For both the merchant and 3PL, routing guides for returns are recommended as a resource for staff to follow when processing returns. Rules for processing returns can be noted by channel, product category, etc. Exceptions, such as returns on drop-shipped items that may need to return to the retailer or particular vendor that supplied the product, must also be noted in the routing guide.5
Whether handling returns in house or outsourcing to a 3PL or reverse logistics provider, monitoring performance of e-commerce returns management is critical to success. In addition to measuring general return rates, KPIs should be set within the merchant’s domain or established with the 3PL in order to gauge performance and improve service levels over time.
After the item is returned to the merchant, a key benchmark for returns management is the return of goods back into stock at the facility or on store shelves as soon as possible for resale. Processing time for e-commerce orders for returns, once received at a fulfillment center, is known as “return cycle time,” with the standard KPI metric used in retail reverse logistics at 72 hours.6 Experts recommend a performance rate of 95% or better for this key KPI returns metric from your 3PL.7
Given its power to make or break sales, accurate and abundant product data with good search and navigation tools is essential to any online retailer. The chief reasons for online returns? The wrong size, fit or color. Defective, damaged or long functional merchandise is the second most common reason, followed by inaccurate product descriptions and photos. These leading reasons for e-commerce returns have held steady in recent years, according to both the 2019 Narvar returns research and the 2021 Narvar State of Returns report that surveys U.S. consumers about their returns.8
When it comes to the wrong fit and inaccurate descriptions of products, merchants can go a long way to reduce return volumes when they improve their product detail pages (PDP) with comprehensive content that includes succinct, easy-to-read product descriptions, product dimensions, and customer reviews. In fact, customer reviews are the number-one deterrent to a consumer making a return, according to the Narvar’s 2021 State of Returns Consumer Study.9
For apparel, brands and retailers need to strive for accuracy in sizing and measurements charts which are essential in preventing customers from making a return—cited by 77 percent of consumers polled in the 2021 State of Returns survey. As well, for product photos of apparel, displaying the item on different sizes of models are appreciated by most consumers to help gauge fit.

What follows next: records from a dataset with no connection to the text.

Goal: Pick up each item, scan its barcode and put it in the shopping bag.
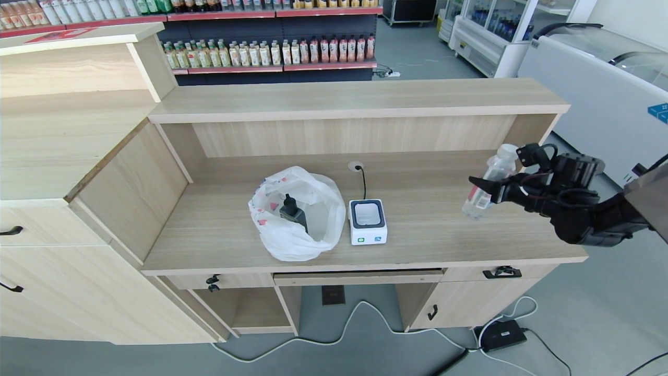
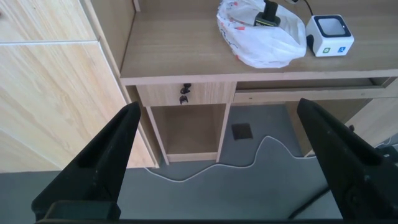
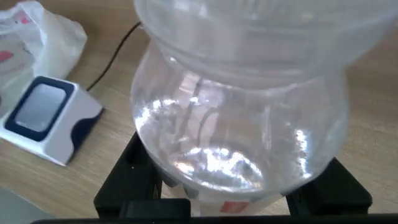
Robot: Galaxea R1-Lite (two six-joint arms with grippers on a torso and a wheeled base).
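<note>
My right gripper (image 1: 496,184) is shut on a clear plastic water bottle (image 1: 486,183) with a white cap, holding it tilted above the right end of the counter. Up close the bottle (image 3: 242,118) sits between the black fingers (image 3: 134,180). The white barcode scanner (image 1: 367,221) rests at the counter's middle, also seen as scanner (image 3: 46,118) and scanner (image 2: 331,35). Left of it lies the open white shopping bag (image 1: 295,216) holding a dark bottle (image 1: 292,211). My left gripper (image 2: 217,168) hangs open low beside the counter, over the floor, nothing between its fingers.
A black cable (image 1: 363,183) runs from the scanner to a hole in the counter (image 1: 417,230). A raised back ledge (image 1: 355,99) borders it, a tall cabinet (image 1: 62,156) stands left. Drawers and floor cables (image 1: 365,324) lie below. Stocked shelves and freezers stand behind.
</note>
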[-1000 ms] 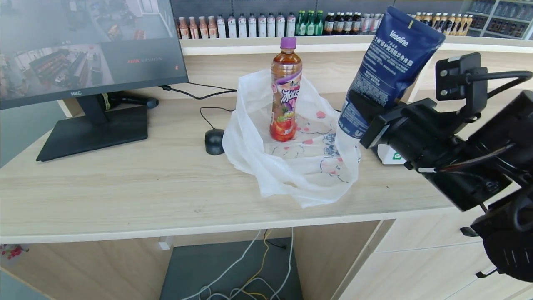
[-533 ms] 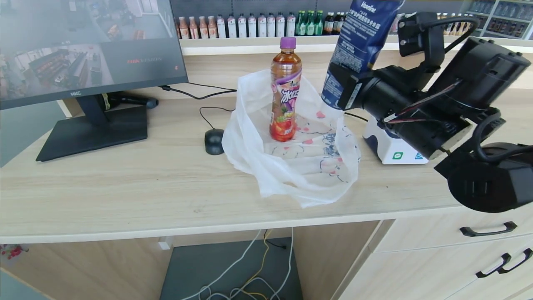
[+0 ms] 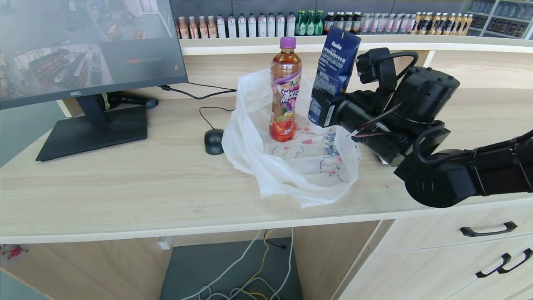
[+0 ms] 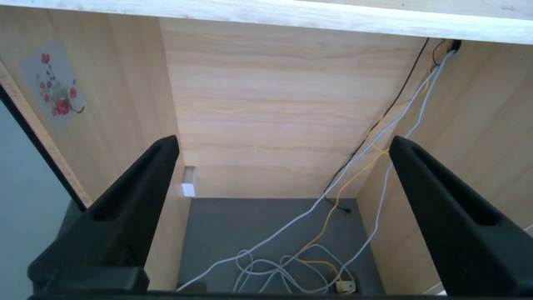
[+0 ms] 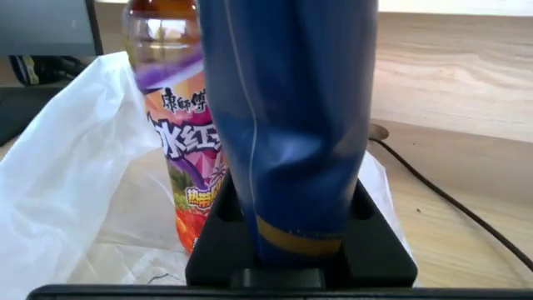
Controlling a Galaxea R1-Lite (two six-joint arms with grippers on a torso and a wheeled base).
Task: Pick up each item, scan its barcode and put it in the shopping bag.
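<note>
Head view: the right end effector (image 3: 322, 112) is clamped on the lower end of a blue tube (image 3: 335, 58), holding it nearly upright above the right rim of the white bag (image 3: 258, 154). A bottle (image 3: 285, 91) stands upright inside the bag, just beside the tube. The bag sits on the worktop (image 3: 125, 179), with a mouse (image 3: 214, 141) close on its left and a monitor (image 3: 83, 41) farther left.

Left wrist view: the left end effector (image 4: 283, 146) is spread wide with nothing in it, below the worktop's edge, above loose cables (image 4: 333, 225).

Right wrist view: the tube is pinched between the fingers, with the bottle and the bag close behind it.
</note>
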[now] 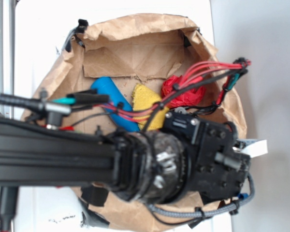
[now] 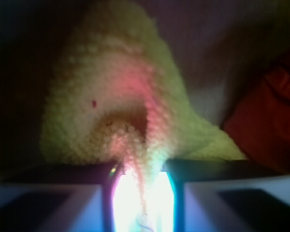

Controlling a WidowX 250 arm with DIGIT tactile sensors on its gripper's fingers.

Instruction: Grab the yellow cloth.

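A crumpled brown paper bag [image 1: 135, 43], opened wide and lying on a white tabletop [image 1: 261, 58], serves as the container here, its rim folded outward and its back wall standing up in creased panels. Inside it lie three things side by side: a blue bottle [image 1: 111, 99] tilted on its side toward the left, the yellow cloth [image 1: 147, 99] in the middle, and a red cloth [image 1: 183, 92] bunched toward the right. In the exterior view the bottle lies just beside the yellow cloth, and the red cloth sits near its other edge; whether either one touches it cannot be told, because cables cross in front. The robot arm [image 1: 53, 154] reaches in from the left across the lower part of the bag, its black wrist housing [image 1: 208, 154] covering the bag's near side, with red and black wires [image 1: 203, 72] looping above the cloths. The gripper [image 2: 141, 193] itself is hidden under the housing in the exterior view, but the wrist view shows it down at the yellow cloth: its two fingers [image 2: 48, 198] stand close together with a narrow strip of the terry fabric pinched up between them, brightly lit in the gap. The rest of the yellow cloth rises ahead of the gripper in a peaked mound with a small dark speck on its surface, and the red cloth shows at the right edge, apart from the fingers.
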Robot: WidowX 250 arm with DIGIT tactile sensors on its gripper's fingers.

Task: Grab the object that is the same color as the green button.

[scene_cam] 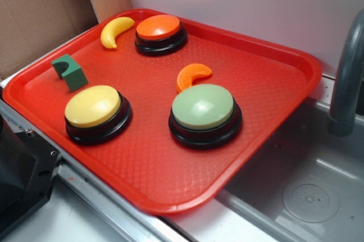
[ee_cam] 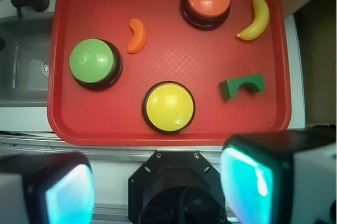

Improving the accuracy of PDP with use of assets like high-quality photos and videos, and rich product data not only supports lowered return rates but positively influences buying behavior and enriches SEO especially when web page metadata is optimized.

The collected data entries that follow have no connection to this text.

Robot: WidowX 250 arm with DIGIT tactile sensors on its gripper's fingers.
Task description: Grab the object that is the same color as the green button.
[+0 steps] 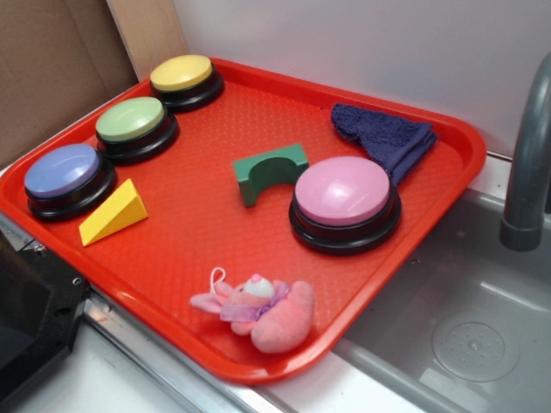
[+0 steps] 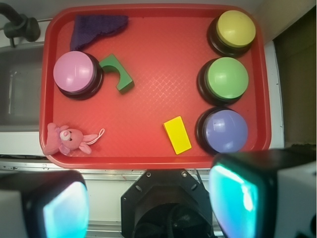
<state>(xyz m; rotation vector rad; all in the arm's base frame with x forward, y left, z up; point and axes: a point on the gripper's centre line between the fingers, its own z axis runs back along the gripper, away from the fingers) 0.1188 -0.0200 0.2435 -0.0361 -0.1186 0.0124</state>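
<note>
The dark green arch block point(image 1: 270, 171) lies on the red tray point(image 1: 215, 249) just left of the pink button point(image 1: 344, 202); in the wrist view the block point(image 2: 118, 72) sits right of that button point(image 2: 75, 73). The green button point(image 1: 133, 126) stands at the tray's left side between the yellow and blue buttons, and shows in the wrist view point(image 2: 225, 79). My gripper point(image 2: 148, 206) is open and empty, high above the counter in front of the tray, with its fingers point(image 2: 54, 203) spread wide. It is not in the exterior view.
A yellow button point(image 1: 183, 79), a blue button point(image 1: 65, 176), a yellow wedge point(image 1: 112, 213), a purple cloth point(image 1: 385, 138) and a pink plush bunny point(image 1: 258, 311) share the tray. A steel sink point(image 1: 465, 327) with a grey faucet point(image 1: 525, 163) lies to the right. The robot base point(image 1: 30, 318) is at the bottom left.
</note>
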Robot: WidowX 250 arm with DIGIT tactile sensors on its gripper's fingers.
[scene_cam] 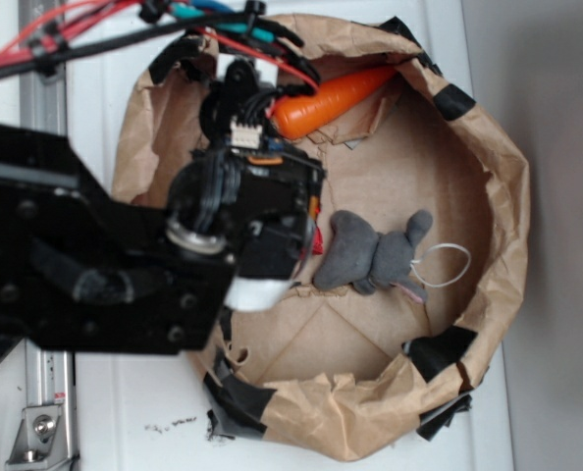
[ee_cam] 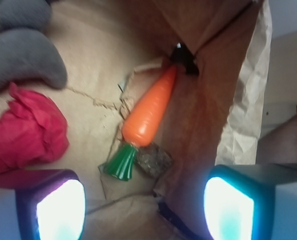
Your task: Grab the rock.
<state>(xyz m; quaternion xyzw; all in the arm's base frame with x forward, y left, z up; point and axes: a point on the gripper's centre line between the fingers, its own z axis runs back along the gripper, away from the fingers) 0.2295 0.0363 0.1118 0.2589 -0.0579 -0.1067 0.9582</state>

Enabled by artificial intelligence, augmented reality (AR) is proving to be a great visualization tool to more effectively sell products online. These applications and tools, often proprietary to the retailer and offered in their own app, are allowing consumers to virtually sample a product within the context of its environment, whether it’s their face for “trying on” on cosmetics and eyeglasses, or their living room for seeing how a piece of furniture will look like in their home.
Of those consumers polled who have used AR and similar visualization tools in the 2021 State of Returns survey, 58% believe these tools have prevented them from having to make a return. Another 32% of consumers would use AR and tech try-on tools if made available.10
It’s clear that with all the forms and channels of retailing and e-commerce today, returns are an inevitable part of doing business. But by following these best practices, brands and retailers can make better decisions about their returns policies while reducing their return rates and fighting fraud.